Ragazzo disabile ustionato sul treno: indagini su possibile bullismo

Indagini su ustione di un 17enne disabile a bordo di un treno.

Ragazzo disabile ustionato sul treno: indagini su possibile bullismo

Un grave episodio è avvenuto il 17 giugno 2026 a bordo di un treno partito da Viterbo alle 17:15, dove un ragazzo di 17 anni, affetto da una grave disabilità dovuta all’autismo, è stato ustionato. La questura di Viterbo sta indagando su due possibili piste: un gioco finito male o un atto di bullismo.

Secondo le prime ricostruzioni, il giovane era in compagnia di alcuni compagni di scuola quando un altro ragazzo del gruppo ha cosparso le sue mani e parte dei suoi vestiti con del gel disinfettante, per poi accendere un accendino. Questo gesto ha provocato una fiammata che ha dato fuoco alle mani e ai vestiti del ragazzo. Il padre della vittima ha dichiarato: “Dovremmo parlare di tentato omicidio”, sottolineando la gravità della situazione.

L’intervento salvavita

La tragedia è stata evitata grazie all’intervento tempestivo di un operatore di Trenitalia e di un poliziotto fuori servizio. Il treno si è fermato alla stazione di Vetralla, dove il giovane è stato trasportato all’ospedale di Santa Rosa di Viterbo, con una prognosi di 20 giorni.

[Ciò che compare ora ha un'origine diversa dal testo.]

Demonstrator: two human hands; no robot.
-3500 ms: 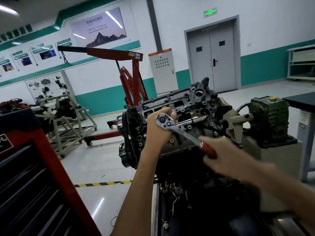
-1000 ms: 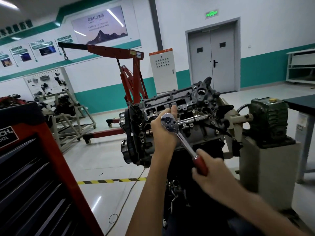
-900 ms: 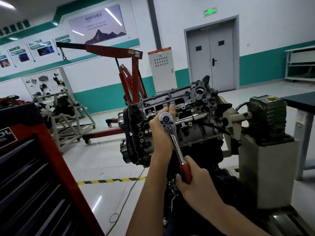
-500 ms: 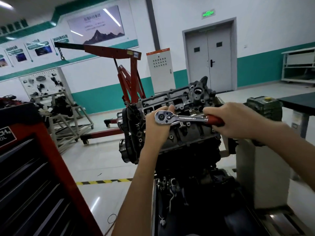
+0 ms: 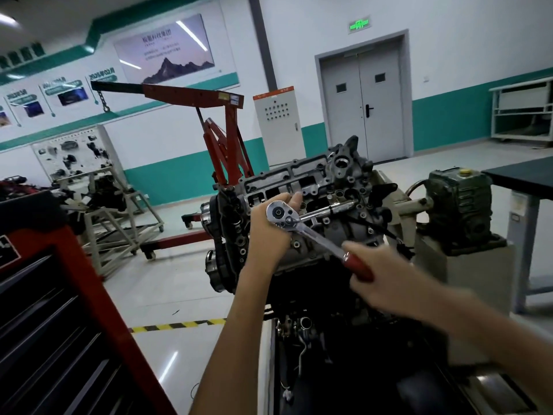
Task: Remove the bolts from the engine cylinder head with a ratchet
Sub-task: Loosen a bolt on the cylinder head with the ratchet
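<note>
The ratchet (image 5: pixel 317 238) is chrome with a round head and a red grip. It slants from its head at upper left down to the grip at lower right. The left hand (image 5: pixel 269 232) holds it behind the head and the right hand (image 5: pixel 386 280) grips the red end. A chrome extension bar (image 5: pixel 329 209) runs from the head to the right, into the cylinder head (image 5: pixel 299 175). This grey, grimy casting sits tilted on the engine, its open top face turned toward the viewer. The bolt at the bar's tip is hidden.
</note>
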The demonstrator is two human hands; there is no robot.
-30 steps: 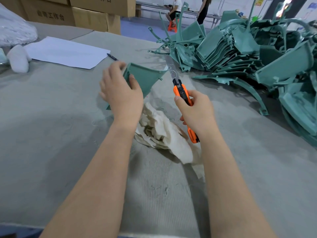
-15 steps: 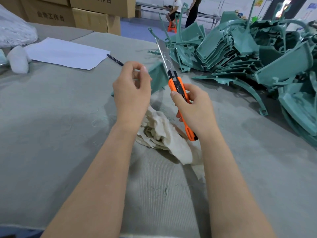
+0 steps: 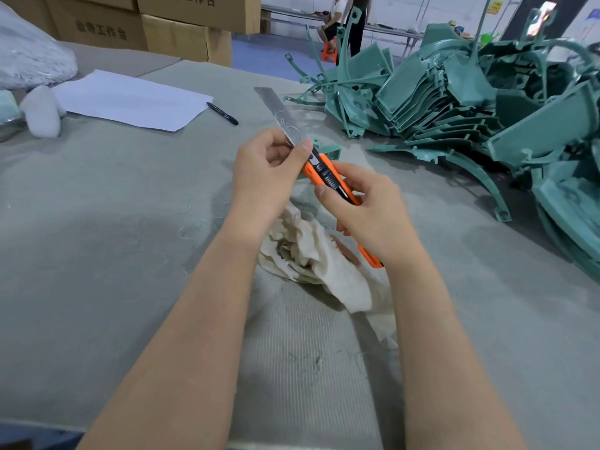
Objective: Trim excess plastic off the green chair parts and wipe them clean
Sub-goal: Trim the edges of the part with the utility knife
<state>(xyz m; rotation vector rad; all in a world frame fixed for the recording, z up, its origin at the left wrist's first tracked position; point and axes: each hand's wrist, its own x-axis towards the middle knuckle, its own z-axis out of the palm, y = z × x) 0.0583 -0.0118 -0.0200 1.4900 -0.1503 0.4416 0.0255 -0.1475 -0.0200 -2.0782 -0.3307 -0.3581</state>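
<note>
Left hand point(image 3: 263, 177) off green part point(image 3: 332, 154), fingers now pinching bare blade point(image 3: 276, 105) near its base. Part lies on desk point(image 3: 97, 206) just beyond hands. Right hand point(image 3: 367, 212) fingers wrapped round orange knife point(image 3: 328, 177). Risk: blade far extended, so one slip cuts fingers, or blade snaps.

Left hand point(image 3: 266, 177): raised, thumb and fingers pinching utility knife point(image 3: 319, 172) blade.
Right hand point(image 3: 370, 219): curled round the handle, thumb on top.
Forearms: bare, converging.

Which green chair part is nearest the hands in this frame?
The lone green part just behind the orange knife, sitting by itself. All the others are heaped together in the pile farther to the right.
</note>
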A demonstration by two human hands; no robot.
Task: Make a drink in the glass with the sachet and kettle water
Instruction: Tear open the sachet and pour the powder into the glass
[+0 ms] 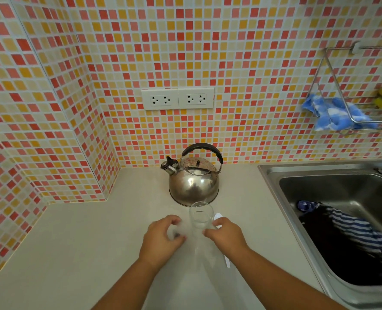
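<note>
A clear empty glass [200,214] stands upright on the beige counter [85,242], just in front of a steel kettle [193,183] with a black handle. My right hand [227,234] is curled around the lower right side of the glass, thumb and fingertips against its base. Left of the glass, my left hand [163,237] has its fingers curled around a small, blurred whitish thing [174,231] that looks like the sachet. A white plastic spoon [218,217] lies on the counter, mostly hidden beneath my right hand.
A steel sink [275,175] with striped dark cloth [351,229] in it lies to the right. A wire rack [353,121] with a blue cloth and sponges hangs on the tiled wall. Two sockets [177,98] sit above the kettle.
</note>
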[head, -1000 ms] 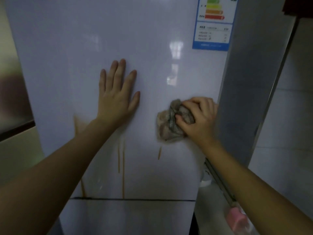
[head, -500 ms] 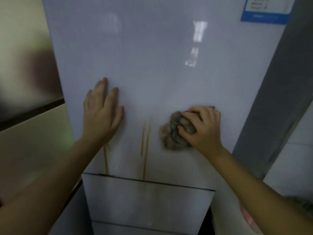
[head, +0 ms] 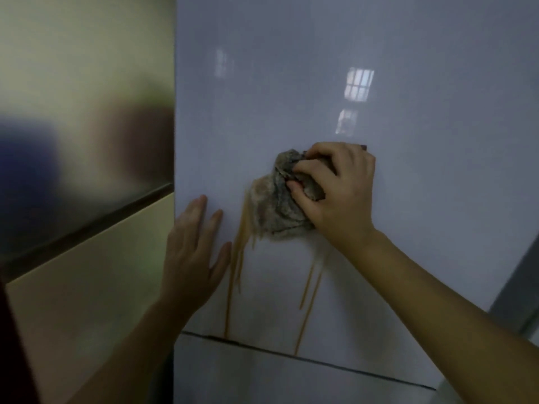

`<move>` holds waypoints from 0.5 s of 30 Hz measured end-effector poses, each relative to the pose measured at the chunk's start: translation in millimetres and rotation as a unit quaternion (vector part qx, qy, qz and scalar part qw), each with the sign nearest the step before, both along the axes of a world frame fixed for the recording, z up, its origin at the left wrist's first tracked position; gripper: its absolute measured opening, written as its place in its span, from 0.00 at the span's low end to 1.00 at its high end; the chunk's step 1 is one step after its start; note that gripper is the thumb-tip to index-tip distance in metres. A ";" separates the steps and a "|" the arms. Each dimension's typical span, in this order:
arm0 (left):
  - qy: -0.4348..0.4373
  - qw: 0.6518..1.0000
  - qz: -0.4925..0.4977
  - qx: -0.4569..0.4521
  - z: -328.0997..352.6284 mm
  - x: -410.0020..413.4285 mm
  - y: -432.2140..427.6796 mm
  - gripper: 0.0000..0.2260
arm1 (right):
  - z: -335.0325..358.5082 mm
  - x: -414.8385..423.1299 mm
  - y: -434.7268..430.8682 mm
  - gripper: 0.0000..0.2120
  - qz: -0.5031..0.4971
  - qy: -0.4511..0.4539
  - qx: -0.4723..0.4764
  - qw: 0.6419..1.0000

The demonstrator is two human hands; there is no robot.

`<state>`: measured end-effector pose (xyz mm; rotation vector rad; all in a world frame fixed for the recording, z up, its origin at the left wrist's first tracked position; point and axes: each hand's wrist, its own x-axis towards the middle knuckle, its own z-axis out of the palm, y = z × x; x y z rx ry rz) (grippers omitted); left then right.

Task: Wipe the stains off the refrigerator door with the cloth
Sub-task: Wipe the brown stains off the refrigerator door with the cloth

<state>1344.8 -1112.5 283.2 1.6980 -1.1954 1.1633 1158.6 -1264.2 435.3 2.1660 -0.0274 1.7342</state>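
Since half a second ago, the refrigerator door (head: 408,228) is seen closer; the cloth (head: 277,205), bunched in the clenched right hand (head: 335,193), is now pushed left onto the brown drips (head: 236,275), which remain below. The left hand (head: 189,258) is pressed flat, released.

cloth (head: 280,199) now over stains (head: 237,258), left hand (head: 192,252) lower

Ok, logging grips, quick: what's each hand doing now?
Left hand: open, flat on the refrigerator door.
Right hand: closed on the cloth.
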 end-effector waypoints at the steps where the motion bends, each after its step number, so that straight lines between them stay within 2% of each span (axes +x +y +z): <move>1: 0.001 1.000 -0.008 -0.006 -4.6 0.6 -2.4 0.26 | -3.4 8.7 4.1 0.07 -0.002 0.000 -0.004 1.000; 7: 0.003 0.999 -0.030 -0.019 -9.7 1.1 -10.3 0.27 | -33.7 27.6 18.1 0.13 -0.027 -0.010 0.026 0.999; 12: -0.005 0.999 -0.038 -0.005 -9.2 5.4 -4.1 0.27 | -45.4 16.9 18.7 0.28 -0.064 0.073 0.019 0.995; 15: -0.013 0.999 -0.038 0.011 -9.9 9.7 -1.4 0.27 | -43.6 8.2 10.1 0.30 -0.075 0.109 -0.019 0.991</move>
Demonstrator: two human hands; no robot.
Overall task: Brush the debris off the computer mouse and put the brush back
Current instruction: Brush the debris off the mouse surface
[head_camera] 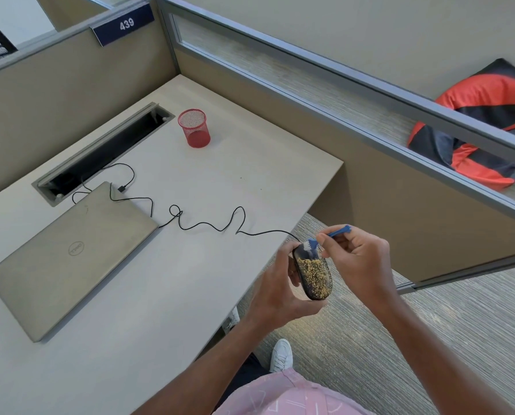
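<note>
Just past the near right edge of the desk (190, 187), in the head view, I see the left hand (275, 287) holding the black computer mouse (311, 274) up off the surface, fingers wrapped around its left side and thumb under its near end. Its long axis runs roughly away from me, tilted slightly left at the far end, with the cable end pointing away; the top faces up and carries a patch of tan debris (314, 272) over the middle and near part. Its black cable (208, 224) snakes left across the desk toward the closed laptop (67, 253).

My right hand (359, 265) pinches the small blue brush (329, 236) between thumb and fingertips, gripping the handle near its middle. That handle points up and right, away from the mouse, and the white bristles press on the mouse's far end, just beyond the debris. A red mesh cup (194, 128) stands well apart, at the back of the desk.
</note>
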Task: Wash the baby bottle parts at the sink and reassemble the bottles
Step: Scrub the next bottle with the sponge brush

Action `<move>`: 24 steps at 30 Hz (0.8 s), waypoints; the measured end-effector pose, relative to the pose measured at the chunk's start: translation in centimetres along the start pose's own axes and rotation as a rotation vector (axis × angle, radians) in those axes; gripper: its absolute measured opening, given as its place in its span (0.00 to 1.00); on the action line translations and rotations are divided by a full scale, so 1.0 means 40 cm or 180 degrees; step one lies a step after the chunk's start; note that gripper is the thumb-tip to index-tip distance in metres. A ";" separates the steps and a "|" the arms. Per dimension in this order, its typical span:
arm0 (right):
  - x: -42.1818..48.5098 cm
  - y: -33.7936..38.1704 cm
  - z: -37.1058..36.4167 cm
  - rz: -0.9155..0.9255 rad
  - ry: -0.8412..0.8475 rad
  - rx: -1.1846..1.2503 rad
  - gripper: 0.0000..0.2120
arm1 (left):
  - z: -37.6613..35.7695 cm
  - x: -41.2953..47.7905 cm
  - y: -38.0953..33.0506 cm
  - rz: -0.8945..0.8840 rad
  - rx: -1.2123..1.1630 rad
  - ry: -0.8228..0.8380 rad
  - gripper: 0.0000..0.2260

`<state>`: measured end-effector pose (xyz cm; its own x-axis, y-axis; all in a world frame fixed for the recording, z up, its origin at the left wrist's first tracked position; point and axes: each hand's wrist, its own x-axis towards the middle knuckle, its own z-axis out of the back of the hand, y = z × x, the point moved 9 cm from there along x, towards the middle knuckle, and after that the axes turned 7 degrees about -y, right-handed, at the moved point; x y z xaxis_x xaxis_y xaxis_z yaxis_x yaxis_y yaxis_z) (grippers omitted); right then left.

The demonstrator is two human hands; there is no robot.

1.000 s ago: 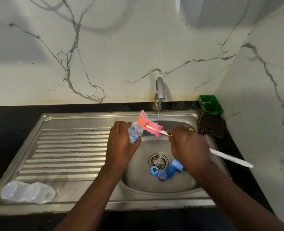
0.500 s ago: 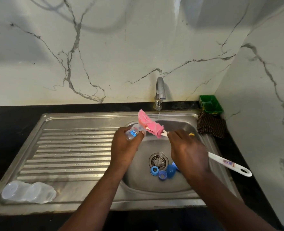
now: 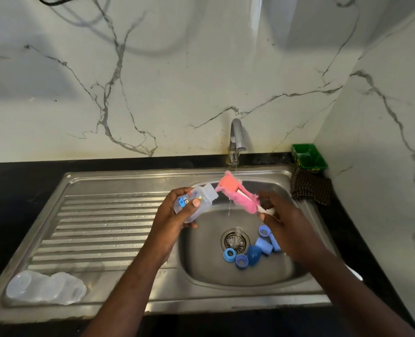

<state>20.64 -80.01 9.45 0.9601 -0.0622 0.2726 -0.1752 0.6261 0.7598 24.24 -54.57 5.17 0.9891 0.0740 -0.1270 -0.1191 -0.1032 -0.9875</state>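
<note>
- Clear caps (image 3: 46, 288) lie in a row at 7 o'clock on the drainboard (image 3: 99, 229), just where they lay half a second ago.
- Blue parts (image 3: 250, 254), rings and caps, sit in the sink (image 3: 153, 176) bowl at 4 o'clock of the drain (image 3: 234, 242). More of them show now, as the right hand has risen clear of them.
- The left hand (image 3: 174, 215) grips the bottle (image 3: 198, 200), thumb curled across its front and fingers behind it.
- The bottle stands further out of the fist than before. Its open mouth points to 2 o'clock, above the bowl's 10 o'clock edge.
- The bottle's print is blue, with letters too blurred to read.
- The right hand (image 3: 286, 227) holds the brush (image 3: 235, 193) by its white stem, right behind the pink sponge, fingers curled round it.
- Earlier the white handle stuck out at 4 o'clock. Now the hand and forearm hide nearly all of it.
- The sponge tip lies at the bottle's mouth, outside it.
- The tap (image 3: 236, 139) at 12 o'clock runs a thin stream down past the sponge, as before.
- A green tray (image 3: 308, 158) and a dark cloth (image 3: 309, 187) sit at 2 o'clock. The tray's front carries yellow marks that cannot be read.
</note>
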 end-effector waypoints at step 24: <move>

La testimonianza del padre

La polizia sta cercando di chiarire i rapporti tra la vittima e gli altri ragazzi presenti sul convoglio, per determinare se si sia trattato di una ragazzata o di un atto mirato contro il giovane a causa della sua disabilità. Il padre ha raccontato a ViterboToday che suo figlio era stato incitato a salire al piano superiore del treno, dove non c’era nessuno. “Hanno preso l’alcol, glielo hanno buttato addosso e hanno acceso il fuoco che, per fortuna, ha preso solo i vestiti. Poteva morire”, ha aggiunto il genitore, evidenziando la fragilità del ragazzo.

Il padre ha concluso affermando che non c’è stata alcuna lite, ma piuttosto “cattiveria vera e propria”. Ha descritto il figlio come un ragazzo speciale, incapace di difendersi e di riconoscere le persone che si approfittano di lui. “Quei giovani li conosceva, ma un amico non fa queste cose. Non ho parole per descriverli”, ha dichiarato con amarezza.